→ How to complete this task
Repeat verbatim the lines of the data below, beginning with the line containing "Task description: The" and continuing to the end.

→ Collected material
———
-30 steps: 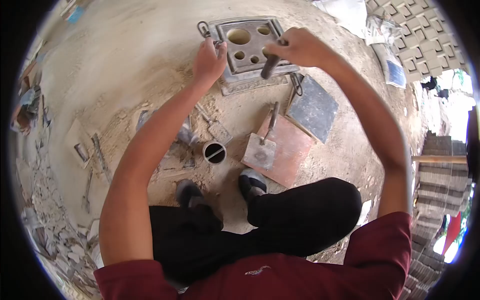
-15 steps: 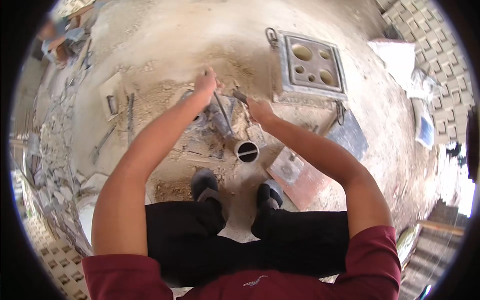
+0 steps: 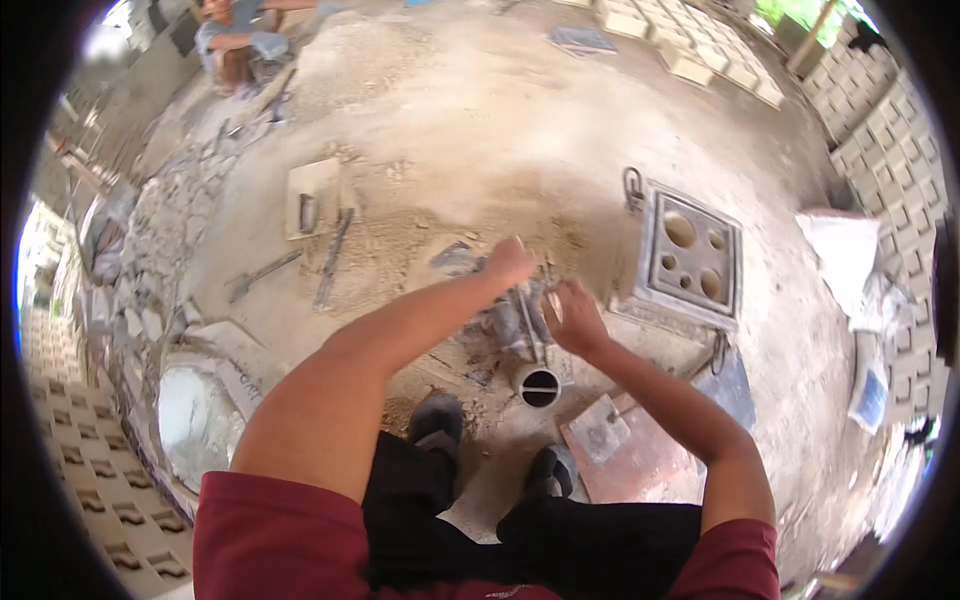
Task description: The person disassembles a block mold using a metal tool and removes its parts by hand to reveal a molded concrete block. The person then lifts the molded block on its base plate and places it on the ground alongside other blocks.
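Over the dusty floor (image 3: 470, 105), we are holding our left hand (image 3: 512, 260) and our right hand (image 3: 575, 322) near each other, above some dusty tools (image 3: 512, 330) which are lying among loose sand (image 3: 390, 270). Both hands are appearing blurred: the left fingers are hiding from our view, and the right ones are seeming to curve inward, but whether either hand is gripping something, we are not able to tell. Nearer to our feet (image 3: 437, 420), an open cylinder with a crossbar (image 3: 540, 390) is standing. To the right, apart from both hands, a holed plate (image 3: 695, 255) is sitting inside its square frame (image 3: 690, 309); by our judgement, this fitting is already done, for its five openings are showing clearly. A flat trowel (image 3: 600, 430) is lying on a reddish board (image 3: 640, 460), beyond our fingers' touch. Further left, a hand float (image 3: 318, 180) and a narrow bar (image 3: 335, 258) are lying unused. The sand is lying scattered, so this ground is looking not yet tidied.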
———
→ Result
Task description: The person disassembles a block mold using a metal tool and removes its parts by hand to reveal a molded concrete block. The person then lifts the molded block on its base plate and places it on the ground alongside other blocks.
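Over the dusty floor (image 3: 470, 105), we are holding our left hand (image 3: 512, 260) and our right hand (image 3: 575, 322) near each other, above some dusty tools (image 3: 512, 330) which are lying among loose sand (image 3: 390, 270). Both hands are appearing blurred: the left fingers are hiding from our view, and the right ones are seeming to curve inward, but whether either hand is gripping something, we are not able to tell. Nearer to our feet (image 3: 437, 420), an open cylinder with a crossbar (image 3: 540, 390) is standing. To the right, apart from both hands, a holed plate (image 3: 695, 255) is sitting inside its square frame (image 3: 690, 309); by our judgement, this fitting is already done, for its five openings are showing clearly. A flat trowel (image 3: 600, 430) is lying on a reddish board (image 3: 640, 460), beyond our fingers' touch. Further left, a hand float (image 3: 318, 180) and a narrow bar (image 3: 335, 258) are lying unused. The sand is lying scattered, so this ground is looking not yet tidied.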

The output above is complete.